Work instructions
Only lines containing the string "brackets" belong in the answer; find them in the records and copy them.

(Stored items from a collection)
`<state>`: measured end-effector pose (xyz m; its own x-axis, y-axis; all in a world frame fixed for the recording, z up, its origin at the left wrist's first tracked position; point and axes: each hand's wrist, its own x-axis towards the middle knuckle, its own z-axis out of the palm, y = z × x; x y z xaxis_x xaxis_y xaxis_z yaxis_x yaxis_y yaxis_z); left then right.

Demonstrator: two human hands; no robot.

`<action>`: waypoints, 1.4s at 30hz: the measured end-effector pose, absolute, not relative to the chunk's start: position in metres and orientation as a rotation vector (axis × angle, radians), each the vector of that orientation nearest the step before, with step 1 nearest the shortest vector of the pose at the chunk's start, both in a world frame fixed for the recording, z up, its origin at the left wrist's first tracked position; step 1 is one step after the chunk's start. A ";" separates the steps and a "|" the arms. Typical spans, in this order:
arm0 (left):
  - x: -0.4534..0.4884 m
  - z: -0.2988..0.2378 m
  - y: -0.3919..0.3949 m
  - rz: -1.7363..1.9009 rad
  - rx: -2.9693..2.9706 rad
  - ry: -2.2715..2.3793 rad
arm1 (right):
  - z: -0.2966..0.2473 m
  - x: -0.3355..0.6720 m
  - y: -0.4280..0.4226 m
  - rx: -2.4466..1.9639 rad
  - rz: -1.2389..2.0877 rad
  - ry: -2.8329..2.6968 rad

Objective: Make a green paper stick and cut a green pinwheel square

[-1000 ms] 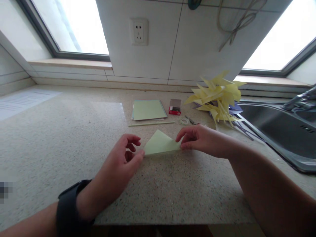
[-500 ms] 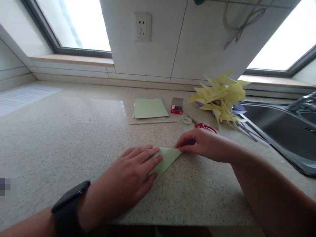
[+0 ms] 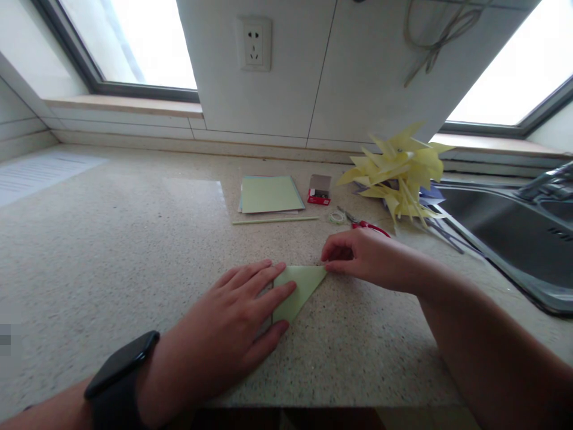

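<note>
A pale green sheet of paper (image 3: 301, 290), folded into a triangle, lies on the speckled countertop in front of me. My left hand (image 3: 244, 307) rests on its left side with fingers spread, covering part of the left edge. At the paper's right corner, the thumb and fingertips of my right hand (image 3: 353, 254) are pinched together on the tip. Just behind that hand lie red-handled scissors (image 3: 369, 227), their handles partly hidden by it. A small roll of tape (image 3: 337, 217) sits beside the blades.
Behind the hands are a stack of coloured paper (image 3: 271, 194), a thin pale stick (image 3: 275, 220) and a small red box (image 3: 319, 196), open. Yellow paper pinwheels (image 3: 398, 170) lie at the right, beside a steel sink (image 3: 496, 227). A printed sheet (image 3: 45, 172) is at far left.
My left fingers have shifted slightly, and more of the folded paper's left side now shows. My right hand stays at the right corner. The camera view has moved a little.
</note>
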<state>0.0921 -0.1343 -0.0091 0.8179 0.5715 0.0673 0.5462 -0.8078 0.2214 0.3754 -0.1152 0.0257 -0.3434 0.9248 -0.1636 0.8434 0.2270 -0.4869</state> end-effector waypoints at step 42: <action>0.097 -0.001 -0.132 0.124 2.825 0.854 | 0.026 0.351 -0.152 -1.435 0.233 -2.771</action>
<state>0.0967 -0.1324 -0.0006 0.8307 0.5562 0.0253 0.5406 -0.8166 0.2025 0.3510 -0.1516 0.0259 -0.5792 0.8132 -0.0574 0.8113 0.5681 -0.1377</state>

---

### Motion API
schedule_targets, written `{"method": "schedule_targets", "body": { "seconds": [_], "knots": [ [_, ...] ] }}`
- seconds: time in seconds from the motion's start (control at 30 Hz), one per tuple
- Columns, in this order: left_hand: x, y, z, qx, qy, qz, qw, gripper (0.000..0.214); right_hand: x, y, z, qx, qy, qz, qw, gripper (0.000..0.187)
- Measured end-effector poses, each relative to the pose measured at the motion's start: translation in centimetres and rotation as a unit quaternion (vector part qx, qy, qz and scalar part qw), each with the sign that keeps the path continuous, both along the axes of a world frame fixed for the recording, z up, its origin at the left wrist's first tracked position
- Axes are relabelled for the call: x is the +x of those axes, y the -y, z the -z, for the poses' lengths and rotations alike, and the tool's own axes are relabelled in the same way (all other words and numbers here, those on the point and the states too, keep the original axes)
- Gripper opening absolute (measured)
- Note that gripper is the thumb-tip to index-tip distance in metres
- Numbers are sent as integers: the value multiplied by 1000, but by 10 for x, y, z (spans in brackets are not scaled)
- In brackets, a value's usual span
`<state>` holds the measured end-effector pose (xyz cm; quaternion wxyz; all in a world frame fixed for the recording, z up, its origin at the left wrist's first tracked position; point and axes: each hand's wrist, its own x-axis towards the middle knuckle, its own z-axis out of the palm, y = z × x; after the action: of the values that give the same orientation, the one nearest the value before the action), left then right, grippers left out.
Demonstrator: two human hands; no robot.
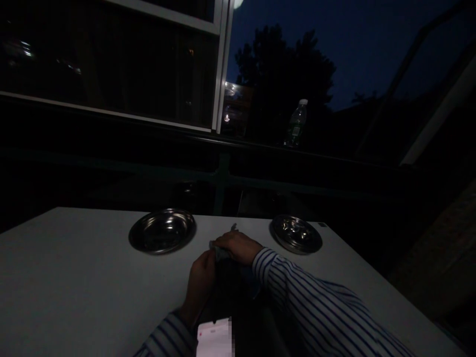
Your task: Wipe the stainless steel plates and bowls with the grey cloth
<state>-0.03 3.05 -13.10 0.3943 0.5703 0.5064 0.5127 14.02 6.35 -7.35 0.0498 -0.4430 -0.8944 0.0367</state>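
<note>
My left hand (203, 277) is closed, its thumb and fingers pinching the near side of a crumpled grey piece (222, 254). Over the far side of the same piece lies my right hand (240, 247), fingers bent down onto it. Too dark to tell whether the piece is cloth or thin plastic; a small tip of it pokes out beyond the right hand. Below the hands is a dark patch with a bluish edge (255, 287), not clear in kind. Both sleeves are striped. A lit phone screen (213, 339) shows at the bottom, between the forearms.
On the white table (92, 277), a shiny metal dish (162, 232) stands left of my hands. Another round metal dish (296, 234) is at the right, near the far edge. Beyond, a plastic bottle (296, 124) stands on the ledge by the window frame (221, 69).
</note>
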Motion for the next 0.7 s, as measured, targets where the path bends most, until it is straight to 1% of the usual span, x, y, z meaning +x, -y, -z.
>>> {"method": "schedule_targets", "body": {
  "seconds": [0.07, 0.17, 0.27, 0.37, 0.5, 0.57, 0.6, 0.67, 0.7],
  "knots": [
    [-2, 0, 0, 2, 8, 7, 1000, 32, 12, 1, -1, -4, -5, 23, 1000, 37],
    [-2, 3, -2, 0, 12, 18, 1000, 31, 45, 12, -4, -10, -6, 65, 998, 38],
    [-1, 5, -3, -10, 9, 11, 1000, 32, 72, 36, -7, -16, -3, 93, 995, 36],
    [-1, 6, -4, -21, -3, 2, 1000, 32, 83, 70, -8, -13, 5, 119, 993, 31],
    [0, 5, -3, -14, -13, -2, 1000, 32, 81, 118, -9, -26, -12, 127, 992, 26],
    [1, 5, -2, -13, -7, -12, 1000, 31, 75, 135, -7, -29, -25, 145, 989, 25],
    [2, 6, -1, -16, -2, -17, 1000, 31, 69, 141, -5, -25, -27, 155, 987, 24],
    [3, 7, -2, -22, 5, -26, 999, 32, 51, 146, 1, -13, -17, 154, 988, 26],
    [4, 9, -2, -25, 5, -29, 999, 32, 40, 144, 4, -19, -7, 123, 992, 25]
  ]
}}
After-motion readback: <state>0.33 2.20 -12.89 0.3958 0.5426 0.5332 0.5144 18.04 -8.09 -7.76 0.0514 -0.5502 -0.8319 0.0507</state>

Solution below
- Numbers are sent as integers: the value multiplied by 1000, but by 10 for x, y, z (spans in brackets are not scaled)
- In brackets, a value's usual span

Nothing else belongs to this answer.